The Friendship and Neighborhood Agreement in 2017 agreed on the issue, whereby the two sides pledged not to interfere in each other’s internal affairs, leaving the issue of minorities to be resolved “according to EU and UN standards”.

The question now is whether Bulgaria will be satisfied only with reaffirming this promise, or will go further, insisting that Skopje renounce the idea that there is a Macedonian minority in the country at all.

The short and full form of the name of Northern Macedonia

Another controversial issue is how exactly the name of Northern Macedonia should be written, as Sofia insists that the Republic of Northern Macedonia be written in all official documents.

This is done with the idea to specify that it is not about the geographical area of ​​Macedonia and its northern part, which falls within the territory of Bulgaria, but about the country.

At first glance, the issue seems strange, but it was at the heart of a 27-year dispute between Macedonia and Greece that led to an official name change and the addition of the word “North” to it by changing the country’s constitution.

All these dramas with the name of our southwestern neighbor – both on the Greek side first, and now on the Bulgarian side, come from the point of view that at some point with its name PCM can make territorial demands to other countries in which parts of the geographical and historical region of Macedonia.

Skopje is ready to offer written guarantees that the name does not imply any territorial claims to Sofia.

The important point here is how far the two countries will go in their stubbornness to use or not to use the word “Republic” in official EU documents, as Bulgaria insists in practice.

Rehabilitation of the victims of communism in the Yugoslav Republic of Macedonia

In this case, Bulgaria wants rehabilitation for all ethnic Bulgarians killed by communist resistance during World War II, and then by the communist regime after its rise to power and the declaration of Macedonia as a republic within Yugoslavia.

The regime in Yugoslavia is extremely hard on the separation of Macedonia from Bulgaria and exerts serious terror on all citizens with Bulgarian self-consciousness, which is especially worse after the rupture in relations between the USSR and the leader of Yugoslavia Josip Broz-Tito.

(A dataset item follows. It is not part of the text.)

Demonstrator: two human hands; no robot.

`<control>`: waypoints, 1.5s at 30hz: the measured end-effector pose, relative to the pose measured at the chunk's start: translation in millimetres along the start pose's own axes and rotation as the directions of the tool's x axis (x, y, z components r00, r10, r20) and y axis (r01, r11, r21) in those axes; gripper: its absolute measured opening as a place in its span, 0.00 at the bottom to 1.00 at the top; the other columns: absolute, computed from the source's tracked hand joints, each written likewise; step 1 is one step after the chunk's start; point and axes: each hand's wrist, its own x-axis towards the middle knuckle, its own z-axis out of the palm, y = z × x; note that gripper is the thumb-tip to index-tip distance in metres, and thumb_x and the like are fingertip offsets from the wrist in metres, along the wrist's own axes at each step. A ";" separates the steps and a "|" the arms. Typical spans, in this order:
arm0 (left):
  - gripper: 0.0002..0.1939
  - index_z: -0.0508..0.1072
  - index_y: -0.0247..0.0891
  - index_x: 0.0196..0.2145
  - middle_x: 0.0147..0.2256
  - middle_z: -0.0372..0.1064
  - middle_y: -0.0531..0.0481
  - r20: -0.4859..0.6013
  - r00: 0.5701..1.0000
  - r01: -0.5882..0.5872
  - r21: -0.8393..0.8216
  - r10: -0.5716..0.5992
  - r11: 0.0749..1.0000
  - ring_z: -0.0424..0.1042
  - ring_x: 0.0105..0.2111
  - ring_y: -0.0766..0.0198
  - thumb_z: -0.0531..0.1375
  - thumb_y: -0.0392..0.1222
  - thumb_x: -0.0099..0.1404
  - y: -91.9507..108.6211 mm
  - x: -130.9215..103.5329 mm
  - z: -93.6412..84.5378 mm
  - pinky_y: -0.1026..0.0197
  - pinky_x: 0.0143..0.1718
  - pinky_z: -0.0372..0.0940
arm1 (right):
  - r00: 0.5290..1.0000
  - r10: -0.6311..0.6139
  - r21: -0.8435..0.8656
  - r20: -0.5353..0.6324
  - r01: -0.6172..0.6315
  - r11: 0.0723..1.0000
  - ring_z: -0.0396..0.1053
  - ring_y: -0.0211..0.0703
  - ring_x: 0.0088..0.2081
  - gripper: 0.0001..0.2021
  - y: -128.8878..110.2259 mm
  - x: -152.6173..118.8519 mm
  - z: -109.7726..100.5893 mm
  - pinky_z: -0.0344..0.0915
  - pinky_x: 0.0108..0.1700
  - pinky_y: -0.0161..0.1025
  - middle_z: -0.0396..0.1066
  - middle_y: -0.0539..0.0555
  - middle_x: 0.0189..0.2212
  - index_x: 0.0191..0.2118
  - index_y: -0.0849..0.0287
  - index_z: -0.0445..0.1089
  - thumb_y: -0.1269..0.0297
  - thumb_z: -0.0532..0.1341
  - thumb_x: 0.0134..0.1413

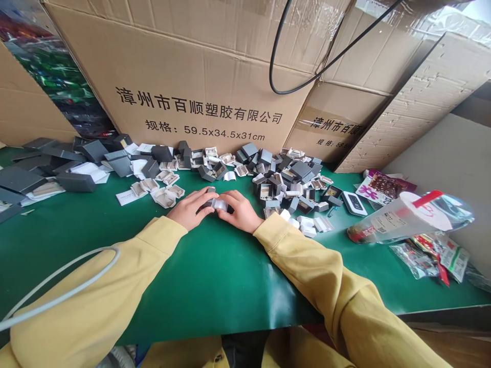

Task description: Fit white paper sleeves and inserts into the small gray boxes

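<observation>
Both of my hands meet over the middle of the green table (215,276), close around a small dark grey box with a pale insert (220,204). My left hand (192,208) grips the box from the left, its thumb and fingers curled round that side. From the right, my right hand (241,210) pinches it with thumb and fingers. My fingers cover much of the box, so its lower part is hidden. Just beyond lie white plastic inserts (168,196) and a heap of small dark boxes (291,176).
Larger dark boxes (76,182) with white papers pile up at the left. Cardboard cartons (184,61) line the back, with a black cable (273,66) hanging before them. At the right are a small white device (354,203), a plastic cup (395,219) and snack packets (452,255).
</observation>
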 end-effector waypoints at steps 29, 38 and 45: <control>0.22 0.64 0.43 0.53 0.57 0.59 0.50 0.065 0.997 0.038 -0.050 -0.034 0.998 0.57 0.58 0.58 0.48 0.53 0.64 4.0 2.7 1.4 0.56 0.58 0.54 | 0.978 0.002 -0.293 0.208 0.060 0.954 0.52 0.44 0.36 0.11 -2.0 7.3 4.4 0.55 0.38 0.41 0.56 0.55 0.34 0.34 0.58 0.67 0.56 0.54 0.55; 0.22 0.63 0.43 0.53 0.58 0.59 0.50 0.077 0.996 0.045 -0.055 -0.041 0.997 0.57 0.58 0.57 0.48 0.53 0.64 4.8 3.5 0.3 0.56 0.58 0.54 | 0.982 -0.079 -0.293 0.170 0.127 0.948 0.54 0.46 0.39 0.14 -3.5 5.3 -1.1 0.56 0.41 0.43 0.59 0.58 0.38 0.35 0.59 0.67 0.55 0.51 0.58; 0.23 0.63 0.43 0.53 0.57 0.59 0.49 0.071 0.996 0.050 -0.054 -0.046 0.997 0.57 0.58 0.57 0.48 0.53 0.64 2.0 2.3 1.8 0.57 0.58 0.54 | 0.980 -0.116 -0.297 0.162 0.160 0.941 0.56 0.43 0.36 0.13 -0.6 5.7 0.7 0.58 0.39 0.40 0.62 0.56 0.35 0.33 0.60 0.67 0.57 0.51 0.58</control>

In the first years after the establishment of communist regimes in the region, relations between Bulgaria and Yugoslavia warmed up after the war, and in 1946 Sofia sent to Skopje the remains of the revolutionary Gotse Delchev, after he was killed in 1903 in a clash with a Turkish loss at the village of Banitsa, present-day Greece.

But after 1948, when Yugoslavia broke with Stalin, relations with Sofia also deteriorated for decades. Evidence shows persecution of ethnic Bulgarians, their imprisonment and concentration camps, torture and even murders under unclear circumstances in Macedonia and the western suburbs, as part of Belgrade’s line to de-Bulgarianize the regions.

State security in Yugoslavia, known as the Department for the Protection of the People (OZNA), persecuted both Macedonian nationalists against the Belgrade government and Bulgarians as enemies of the federal state.

In 2008, authorities in northern Macedonia already passed a lustration law revealing all former secret police officers, barring them from running for office.

However, the controversial lustration process did not address the issue of rehabilitation of the victims, but only the eradication of former spies and collaborators. In the end, after much criticism coming from the country and abroad, the whole process was canceled in 2015.

Here it is very important what exactly Bulgaria will ask from Skopje, as well as what deadlines our neighbors can give us.

Complicating matters further is the fact that almost all former secret police archives that would shed more light on the process are kept in Serbia.

More engagement with the bilateral Commission on the History of the two countries

The committee in question was the big thing in the 2017 Neighborhood Agreement. And although in its first year this commission made some progress and cleared up controversial moments in medieval history, its work stalled when it came time to address issues from the late nineteenth and early twentieth centuries.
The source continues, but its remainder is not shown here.